Data for this exercise

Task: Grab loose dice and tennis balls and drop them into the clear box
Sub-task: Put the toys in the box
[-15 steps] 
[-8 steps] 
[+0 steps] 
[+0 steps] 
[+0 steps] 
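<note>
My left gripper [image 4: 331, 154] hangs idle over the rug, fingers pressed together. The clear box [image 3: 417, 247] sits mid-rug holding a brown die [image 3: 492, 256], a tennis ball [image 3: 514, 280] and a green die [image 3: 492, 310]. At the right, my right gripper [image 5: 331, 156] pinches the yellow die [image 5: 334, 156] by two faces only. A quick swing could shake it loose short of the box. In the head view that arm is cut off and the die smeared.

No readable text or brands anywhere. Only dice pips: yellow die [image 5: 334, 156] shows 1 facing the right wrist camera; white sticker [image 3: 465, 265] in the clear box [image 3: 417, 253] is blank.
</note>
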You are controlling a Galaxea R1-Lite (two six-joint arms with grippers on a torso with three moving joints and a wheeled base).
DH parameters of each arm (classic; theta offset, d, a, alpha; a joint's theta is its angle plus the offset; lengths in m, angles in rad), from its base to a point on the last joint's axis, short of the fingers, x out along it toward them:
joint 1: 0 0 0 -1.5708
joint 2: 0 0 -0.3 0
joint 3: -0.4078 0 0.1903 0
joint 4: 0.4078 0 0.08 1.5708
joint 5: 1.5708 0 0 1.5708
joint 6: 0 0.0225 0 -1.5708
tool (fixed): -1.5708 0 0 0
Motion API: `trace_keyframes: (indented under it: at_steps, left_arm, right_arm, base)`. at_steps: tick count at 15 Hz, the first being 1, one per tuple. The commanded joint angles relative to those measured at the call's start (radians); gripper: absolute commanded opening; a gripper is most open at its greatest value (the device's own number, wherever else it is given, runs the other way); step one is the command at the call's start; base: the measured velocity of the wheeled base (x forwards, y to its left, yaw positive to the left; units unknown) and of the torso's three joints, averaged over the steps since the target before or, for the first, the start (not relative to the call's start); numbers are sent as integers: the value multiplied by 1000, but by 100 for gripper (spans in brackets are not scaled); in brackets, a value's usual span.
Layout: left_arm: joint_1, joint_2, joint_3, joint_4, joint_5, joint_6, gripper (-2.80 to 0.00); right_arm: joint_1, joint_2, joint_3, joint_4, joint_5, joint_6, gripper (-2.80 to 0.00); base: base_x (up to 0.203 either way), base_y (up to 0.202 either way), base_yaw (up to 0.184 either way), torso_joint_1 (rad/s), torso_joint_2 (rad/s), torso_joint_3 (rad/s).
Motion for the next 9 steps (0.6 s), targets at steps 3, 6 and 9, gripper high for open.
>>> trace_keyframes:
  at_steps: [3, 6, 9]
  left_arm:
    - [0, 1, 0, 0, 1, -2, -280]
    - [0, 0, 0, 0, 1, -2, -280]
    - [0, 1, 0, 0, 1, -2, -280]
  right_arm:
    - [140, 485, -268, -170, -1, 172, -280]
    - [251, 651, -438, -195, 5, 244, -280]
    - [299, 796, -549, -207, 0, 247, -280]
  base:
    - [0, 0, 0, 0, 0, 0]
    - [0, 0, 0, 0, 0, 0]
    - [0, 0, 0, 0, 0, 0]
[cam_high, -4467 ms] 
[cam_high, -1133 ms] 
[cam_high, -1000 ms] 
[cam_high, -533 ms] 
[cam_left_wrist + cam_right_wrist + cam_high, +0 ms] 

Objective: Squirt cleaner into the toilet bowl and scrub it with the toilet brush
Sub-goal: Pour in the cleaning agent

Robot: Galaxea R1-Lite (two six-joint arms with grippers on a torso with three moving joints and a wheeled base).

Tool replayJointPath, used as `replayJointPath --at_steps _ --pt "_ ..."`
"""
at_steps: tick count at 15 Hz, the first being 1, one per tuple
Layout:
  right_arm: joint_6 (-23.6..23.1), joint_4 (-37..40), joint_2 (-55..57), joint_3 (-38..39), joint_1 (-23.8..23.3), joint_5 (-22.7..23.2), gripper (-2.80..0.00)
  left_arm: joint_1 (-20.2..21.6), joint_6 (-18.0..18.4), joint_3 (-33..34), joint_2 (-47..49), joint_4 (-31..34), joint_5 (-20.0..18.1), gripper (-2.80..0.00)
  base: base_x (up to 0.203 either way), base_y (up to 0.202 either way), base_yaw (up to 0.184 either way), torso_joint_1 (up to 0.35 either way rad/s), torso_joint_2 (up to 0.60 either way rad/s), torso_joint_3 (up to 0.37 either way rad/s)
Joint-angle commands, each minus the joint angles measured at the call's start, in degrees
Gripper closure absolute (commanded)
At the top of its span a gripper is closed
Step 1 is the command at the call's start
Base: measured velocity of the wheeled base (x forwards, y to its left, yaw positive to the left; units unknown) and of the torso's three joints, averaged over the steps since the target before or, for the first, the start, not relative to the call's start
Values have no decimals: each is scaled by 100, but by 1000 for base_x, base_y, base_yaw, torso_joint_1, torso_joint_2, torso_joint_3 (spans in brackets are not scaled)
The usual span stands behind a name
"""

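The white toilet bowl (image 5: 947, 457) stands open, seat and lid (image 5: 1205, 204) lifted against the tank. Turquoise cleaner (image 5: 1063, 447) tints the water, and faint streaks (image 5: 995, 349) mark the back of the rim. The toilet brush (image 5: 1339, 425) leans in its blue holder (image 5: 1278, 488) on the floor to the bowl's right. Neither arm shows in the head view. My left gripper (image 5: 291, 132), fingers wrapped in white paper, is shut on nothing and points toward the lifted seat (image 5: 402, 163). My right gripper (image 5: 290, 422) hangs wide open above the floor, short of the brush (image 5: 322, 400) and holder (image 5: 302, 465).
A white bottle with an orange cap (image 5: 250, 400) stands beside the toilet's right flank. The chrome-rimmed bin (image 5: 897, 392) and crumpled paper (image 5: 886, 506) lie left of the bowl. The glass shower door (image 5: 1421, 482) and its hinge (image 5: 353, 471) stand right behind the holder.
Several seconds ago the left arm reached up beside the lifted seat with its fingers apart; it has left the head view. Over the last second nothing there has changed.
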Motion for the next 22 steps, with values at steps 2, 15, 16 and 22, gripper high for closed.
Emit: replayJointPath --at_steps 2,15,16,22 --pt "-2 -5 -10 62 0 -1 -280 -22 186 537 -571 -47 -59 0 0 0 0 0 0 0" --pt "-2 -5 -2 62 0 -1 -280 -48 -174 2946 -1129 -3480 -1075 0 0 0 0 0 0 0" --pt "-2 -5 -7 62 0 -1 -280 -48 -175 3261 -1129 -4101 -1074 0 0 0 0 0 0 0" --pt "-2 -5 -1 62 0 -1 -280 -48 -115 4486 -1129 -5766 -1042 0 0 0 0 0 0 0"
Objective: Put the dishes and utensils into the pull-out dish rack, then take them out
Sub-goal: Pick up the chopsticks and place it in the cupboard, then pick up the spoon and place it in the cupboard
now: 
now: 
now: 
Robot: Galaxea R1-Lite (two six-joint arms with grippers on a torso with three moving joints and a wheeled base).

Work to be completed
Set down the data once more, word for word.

The answer
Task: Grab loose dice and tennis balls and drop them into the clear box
Sub-task: Put the toys in the box
[-15 steps] 
[-8 steps] 
[+0 steps] 
[+0 steps] 
[+0 steps] 
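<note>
My left gripper [image 4: 331, 154] hangs idle over the rug, fingers pressed together. The clear box [image 3: 417, 247] sits mid-rug holding a brown die [image 3: 492, 256], a tennis ball [image 3: 514, 280] and a green die [image 3: 492, 310]. At the right, my right gripper [image 5: 331, 156] pinches the yellow die [image 5: 334, 156] by two faces only. A quick swing could shake it loose short of the box. In the head view that arm is cut off and the die smeared.

No readable text or brands anywhere. Only dice pips: yellow die [image 5: 334, 156] shows 1 facing the right wrist camera; white sticker [image 3: 465, 265] in the clear box [image 3: 417, 253] is blank.
</note>
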You are controlling a Galaxea R1-Lite (two six-joint arms with grippers on a torso with three moving joints and a wheeled base).
DH parameters of each arm (classic; theta offset, d, a, alpha; a joint's theta is its angle plus the offset; lengths in m, angles in rad), from its base to a point on the last joint's axis, short of the fingers, x out along it toward them:
joint 1: 0 0 0 -1.5708
joint 2: 0 0 -0.3 0
joint 3: -0.4078 0 0.1903 0
joint 4: 0.4078 0 0.08 1.5708
joint 5: 1.5708 0 0 1.5708
joint 6: 0 0.0225 0 -1.5708
tool (fixed): -1.5708 0 0 0
Motion API: `trace_keyframes: (indented under it: at_steps, left_arm, right_arm, base)`. at_steps: tick count at 15 Hz, the first being 1, one per tuple. The commanded joint angles relative to those measured at the call's start (radians); gripper: absolute commanded opening; a gripper is most open at its greatest value (the device's own number, wherever else it is given, runs the other way); step one is the command at the call's start; base: the measured velocity of the wheeled base (x forwards, y to its left, yaw positive to the left; units unknown) and of the torso's three joints, averaged over the steps since the target before or, for the first, the start (not relative to the call's start); numbers are sent as integers: the value multiplied by 1000, but by 100 for gripper (spans in brackets are not scaled); in brackets, a value's usual span.
Layout: left_arm: joint_1, joint_2, joint_3, joint_4, joint_5, joint_6, gripper (-2.80 to 0.00); right_arm: joint_1, joint_2, joint_3, joint_4, joint_5, joint_6, gripper (-2.80 to 0.00); base: base_x (up to 0.203 either way), base_y (up to 0.202 either way), base_yaw (up to 0.184 either way), torso_joint_1 (rad/s), torso_joint_2 (rad/s), torso_joint_3 (rad/s).
Motion for the next 9 steps (0.6 s), targets at steps 3, 6 and 9, gripper high for open.
>>> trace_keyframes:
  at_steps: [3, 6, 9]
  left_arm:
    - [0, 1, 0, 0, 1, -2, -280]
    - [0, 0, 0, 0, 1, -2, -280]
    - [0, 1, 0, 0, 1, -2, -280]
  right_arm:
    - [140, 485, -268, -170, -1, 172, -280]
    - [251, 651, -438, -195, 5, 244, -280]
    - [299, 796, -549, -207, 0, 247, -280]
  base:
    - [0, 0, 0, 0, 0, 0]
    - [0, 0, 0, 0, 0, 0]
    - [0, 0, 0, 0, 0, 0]
[cam_high, -4467 ms] 
[cam_high, -1133 ms] 
[cam_high, -1000 ms] 
[cam_high, -533 ms] 
[cam_left_wrist + cam_right_wrist + cam_high, +0 ms] 

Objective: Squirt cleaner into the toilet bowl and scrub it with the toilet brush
Sub-goal: Pour in the cleaning agent

Robot: Galaxea R1-Lite (two six-joint arms with grippers on a torso with three moving joints and a wheeled base).

Tool replayJointPath, used as `replayJointPath --at_steps _ --pt "_ ..."`
"""
at_steps: tick count at 15 Hz, the first being 1, one per tuple
Layout:
  right_arm: joint_6 (-23.6..23.1), joint_4 (-37..40), joint_2 (-55..57), joint_3 (-38..39), joint_1 (-23.8..23.3), joint_5 (-22.7..23.2), gripper (-2.80..0.00)
  left_arm: joint_1 (-20.2..21.6), joint_6 (-18.0..18.4), joint_3 (-33..34), joint_2 (-47..49), joint_4 (-31..34), joint_5 (-20.0..18.1), gripper (-2.80..0.00)
  base: base_x (up to 0.203 either way), base_y (up to 0.202 either way), base_yaw (up to 0.184 either way), torso_joint_1 (up to 0.35 either way rad/s), torso_joint_2 (up to 0.60 either way rad/s), torso_joint_3 (up to 0.37 either way rad/s)
Joint-angle commands, each minus the joint angles measured at the call's start, in degrees
Gripper closure absolute (commanded)
At the top of its span a gripper is closed
Step 1 is the command at the call's start
Base: measured velocity of the wheeled base (x forwards, y to its left, yaw positive to the left; units unknown) and of the torso's three joints, averaged over the steps since the target before or, for the first, the start, not relative to the call's start
Values have no decimals: each is scaled by 100, but by 1000 for base_x, base_y, base_yaw, torso_joint_1, torso_joint_2, torso_joint_3 (spans in brackets are not scaled)
The usual span stands behind a name
"""

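The white toilet bowl (image 5: 947, 457) stands open, seat and lid (image 5: 1205, 204) lifted against the tank. Turquoise cleaner (image 5: 1063, 447) tints the water, and faint streaks (image 5: 995, 349) mark the back of the rim. The toilet brush (image 5: 1339, 425) leans in its blue holder (image 5: 1278, 488) on the floor to the bowl's right. Neither arm shows in the head view. My left gripper (image 5: 291, 132), fingers wrapped in white paper, is shut on nothing and points toward the lifted seat (image 5: 402, 163). My right gripper (image 5: 290, 422) hangs wide open above the floor, short of the brush (image 5: 322, 400) and holder (image 5: 302, 465).
A white bottle with an orange cap (image 5: 250, 400) stands beside the toilet's right flank. The chrome-rimmed bin (image 5: 897, 392) and crumpled paper (image 5: 886, 506) lie left of the bowl. The glass shower door (image 5: 1421, 482) and its hinge (image 5: 353, 471) stand right behind the holder.
Several seconds ago the left arm reached up beside the lifted seat with its fingers apart; it has left the head view. Over the last second nothing there has changed.
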Motion for the next 22 steps, with values at steps 2, 15, 16 and 22, gripper high for closed.
Emit: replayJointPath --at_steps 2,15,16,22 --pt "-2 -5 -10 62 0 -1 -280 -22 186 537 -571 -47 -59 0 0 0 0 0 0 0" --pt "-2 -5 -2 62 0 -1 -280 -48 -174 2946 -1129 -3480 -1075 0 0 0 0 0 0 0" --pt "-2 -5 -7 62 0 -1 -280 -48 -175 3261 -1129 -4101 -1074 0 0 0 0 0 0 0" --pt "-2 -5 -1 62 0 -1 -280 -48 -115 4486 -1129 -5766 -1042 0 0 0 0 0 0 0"
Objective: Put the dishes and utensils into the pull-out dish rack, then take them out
Sub-goal: Pick up the chopsticks and place it in the cupboard, then pick up the spoon and place it in the cupboard
now: 
now: 
now: 
Robot: Galaxea R1-Lite (two six-joint arms with grippers on a torso with three moving joints and a wheeled base).

The exercise calls for nothing more.